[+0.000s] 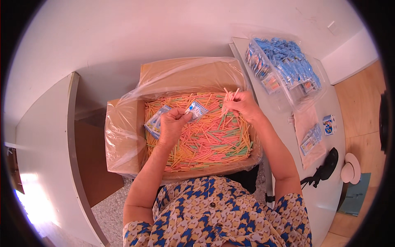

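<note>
My left hand (172,126) is closed on a small blue-and-white plastic packet (197,109), pinched between thumb and fingers. More of the same packets (157,122) stick out on the other side of that hand, seemingly in its grip. Opposite it, my right hand (246,107) pinches a small bunch of thin pale sticks (227,101), which point up and left. Both hands are over a cardboard box (123,136) lined with clear plastic film. Loose pink, orange, yellow and green sticks (201,144) fill the box.
On the right, a grey table (284,164) holds a clear plastic bin (288,92) of blue packets. Near it lie a pink cloth (306,117) with several packets (311,140), a small card pack (328,124) and a black strapped object (328,164). A grey panel (49,152) stands left.
</note>
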A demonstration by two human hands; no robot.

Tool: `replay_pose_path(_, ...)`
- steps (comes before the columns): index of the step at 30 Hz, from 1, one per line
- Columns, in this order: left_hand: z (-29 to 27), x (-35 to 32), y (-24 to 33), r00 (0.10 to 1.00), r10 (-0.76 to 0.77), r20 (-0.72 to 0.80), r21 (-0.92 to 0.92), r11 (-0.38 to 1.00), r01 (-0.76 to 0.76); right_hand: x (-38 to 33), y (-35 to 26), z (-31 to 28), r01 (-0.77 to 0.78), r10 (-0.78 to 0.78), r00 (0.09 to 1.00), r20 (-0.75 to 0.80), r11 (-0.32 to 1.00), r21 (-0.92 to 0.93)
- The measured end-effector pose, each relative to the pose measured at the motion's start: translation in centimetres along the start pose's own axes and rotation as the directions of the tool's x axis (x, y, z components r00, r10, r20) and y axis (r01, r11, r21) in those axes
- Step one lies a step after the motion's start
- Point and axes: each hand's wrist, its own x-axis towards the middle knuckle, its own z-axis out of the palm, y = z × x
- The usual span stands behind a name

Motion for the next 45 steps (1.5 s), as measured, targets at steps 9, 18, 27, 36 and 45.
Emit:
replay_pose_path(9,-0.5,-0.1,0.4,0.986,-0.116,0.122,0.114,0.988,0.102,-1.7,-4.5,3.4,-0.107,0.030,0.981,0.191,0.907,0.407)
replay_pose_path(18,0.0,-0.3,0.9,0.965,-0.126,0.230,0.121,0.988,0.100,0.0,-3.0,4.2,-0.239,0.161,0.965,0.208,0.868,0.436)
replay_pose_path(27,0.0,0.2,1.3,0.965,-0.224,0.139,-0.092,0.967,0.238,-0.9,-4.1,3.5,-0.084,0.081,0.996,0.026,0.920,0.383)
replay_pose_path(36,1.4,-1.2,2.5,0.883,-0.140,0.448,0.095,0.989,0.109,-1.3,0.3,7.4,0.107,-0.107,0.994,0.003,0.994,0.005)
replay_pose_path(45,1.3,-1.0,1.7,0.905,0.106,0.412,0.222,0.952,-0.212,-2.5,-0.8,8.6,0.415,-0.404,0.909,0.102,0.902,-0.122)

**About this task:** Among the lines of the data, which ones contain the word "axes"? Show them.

**Output for this exercise:**
- The measured end-effector pose, each relative to the pose measured at the motion's start: translation in centimetres along the start pose's own axes and rotation as the directions of the tool's x axis (x, y, z components r00, r10, r20) and y axis (r01, r11, r21) in those axes
- Point and axes: each hand's wrist, its own x-axis towards the middle knuckle, its own z-axis out of the palm, y = z × x

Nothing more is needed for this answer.